Received 15 March 2016; Revised 24 May 2016; Accepted 14 June 2016

Academic Editor: Hyunhan Kwon

Copyright © 2016 Zengxin Zhang et al. This is an open access article distributed under the Creative Commons Attribution License, which permits unrestricted use, distribution, and reproduction in any medium, provided the original work is properly cited.

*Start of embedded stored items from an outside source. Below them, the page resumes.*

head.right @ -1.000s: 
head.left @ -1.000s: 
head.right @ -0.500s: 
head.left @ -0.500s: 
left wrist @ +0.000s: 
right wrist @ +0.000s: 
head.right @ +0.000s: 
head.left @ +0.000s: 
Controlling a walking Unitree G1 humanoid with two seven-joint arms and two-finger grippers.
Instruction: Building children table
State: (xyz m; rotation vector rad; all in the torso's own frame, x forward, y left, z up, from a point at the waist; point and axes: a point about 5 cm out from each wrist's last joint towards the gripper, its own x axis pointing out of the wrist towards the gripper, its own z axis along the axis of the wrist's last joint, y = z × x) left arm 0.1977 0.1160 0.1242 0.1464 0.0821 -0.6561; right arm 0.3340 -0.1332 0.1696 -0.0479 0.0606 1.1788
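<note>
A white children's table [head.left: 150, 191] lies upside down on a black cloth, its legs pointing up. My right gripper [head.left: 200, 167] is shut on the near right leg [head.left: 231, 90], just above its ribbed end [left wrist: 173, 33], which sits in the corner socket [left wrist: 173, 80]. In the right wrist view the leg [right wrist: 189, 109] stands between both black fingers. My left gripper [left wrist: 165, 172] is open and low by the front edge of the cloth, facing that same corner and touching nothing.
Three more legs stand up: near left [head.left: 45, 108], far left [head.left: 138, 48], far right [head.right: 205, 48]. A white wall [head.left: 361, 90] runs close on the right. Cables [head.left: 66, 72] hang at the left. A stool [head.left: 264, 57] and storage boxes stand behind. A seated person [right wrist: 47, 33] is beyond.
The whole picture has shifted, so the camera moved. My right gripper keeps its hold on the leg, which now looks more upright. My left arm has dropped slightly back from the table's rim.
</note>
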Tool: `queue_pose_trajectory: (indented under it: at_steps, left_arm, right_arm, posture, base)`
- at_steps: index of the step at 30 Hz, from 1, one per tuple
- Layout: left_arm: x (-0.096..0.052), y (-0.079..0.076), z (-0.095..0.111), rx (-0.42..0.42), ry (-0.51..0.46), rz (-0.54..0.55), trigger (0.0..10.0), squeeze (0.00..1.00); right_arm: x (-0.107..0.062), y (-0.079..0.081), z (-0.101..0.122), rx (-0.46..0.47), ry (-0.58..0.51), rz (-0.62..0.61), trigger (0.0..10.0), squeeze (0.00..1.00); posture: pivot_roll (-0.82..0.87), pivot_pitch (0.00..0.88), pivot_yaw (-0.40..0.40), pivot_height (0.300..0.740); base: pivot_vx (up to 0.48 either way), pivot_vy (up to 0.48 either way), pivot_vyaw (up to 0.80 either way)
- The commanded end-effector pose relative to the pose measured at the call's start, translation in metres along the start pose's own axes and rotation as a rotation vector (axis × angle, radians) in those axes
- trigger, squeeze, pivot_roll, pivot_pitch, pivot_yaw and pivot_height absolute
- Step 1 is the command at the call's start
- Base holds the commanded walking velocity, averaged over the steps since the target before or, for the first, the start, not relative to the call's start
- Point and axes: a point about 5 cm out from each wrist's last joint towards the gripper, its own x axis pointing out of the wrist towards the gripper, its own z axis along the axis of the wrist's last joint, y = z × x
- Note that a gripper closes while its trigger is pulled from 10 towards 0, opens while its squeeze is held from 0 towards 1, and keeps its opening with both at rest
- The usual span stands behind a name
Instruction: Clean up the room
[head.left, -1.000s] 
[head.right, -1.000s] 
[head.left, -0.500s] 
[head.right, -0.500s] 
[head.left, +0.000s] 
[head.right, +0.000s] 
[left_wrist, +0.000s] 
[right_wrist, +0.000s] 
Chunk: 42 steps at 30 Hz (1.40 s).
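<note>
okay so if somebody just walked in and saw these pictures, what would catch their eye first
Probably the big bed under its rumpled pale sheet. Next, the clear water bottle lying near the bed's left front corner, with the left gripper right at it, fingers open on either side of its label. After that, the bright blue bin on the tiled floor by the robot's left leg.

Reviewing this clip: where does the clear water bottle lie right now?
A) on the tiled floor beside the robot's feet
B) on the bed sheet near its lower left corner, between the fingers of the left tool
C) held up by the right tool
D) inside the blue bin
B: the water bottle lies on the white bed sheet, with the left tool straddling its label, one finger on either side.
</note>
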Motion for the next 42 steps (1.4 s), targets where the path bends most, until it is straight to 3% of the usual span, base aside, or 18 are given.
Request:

China is a nation that is affected by a multitude of natural disasters, including droughts and floods. In this paper, the variations of extreme drought and pluvial patterns and their relations to the large-scale atmospheric circulation have been analyzed based on monthly precipitation data from 483 stations during the period 1958–2010 in China. The results show the following: the extreme drought and pluvial events in China increase significantly during that period. During 1959–1966 timeframe, more droughts occur in South China and more pluvial events are found in North China (DSC-PNC pattern); as for the period 1997–2003 (PSC-DNC pattern), the situation is the opposite. There are good relationships among the extreme drought and pluvial events and the Western Pacific Subtropical High, meridional atmospheric moisture flux, atmospheric moisture content, and summer precipitation. A cyclone atmospheric circulation anomaly occurs in North China, followed by an obvious negative height anomaly and a southern wind anomaly at 850 hPa and 500 hPa for the DSC-PNC pattern during the summer, and a massive ascending airflow from South China extends to North China at ~50N. As for the PSC-DNC pattern, the situation contrasts sharply with the DSC-PNC pattern.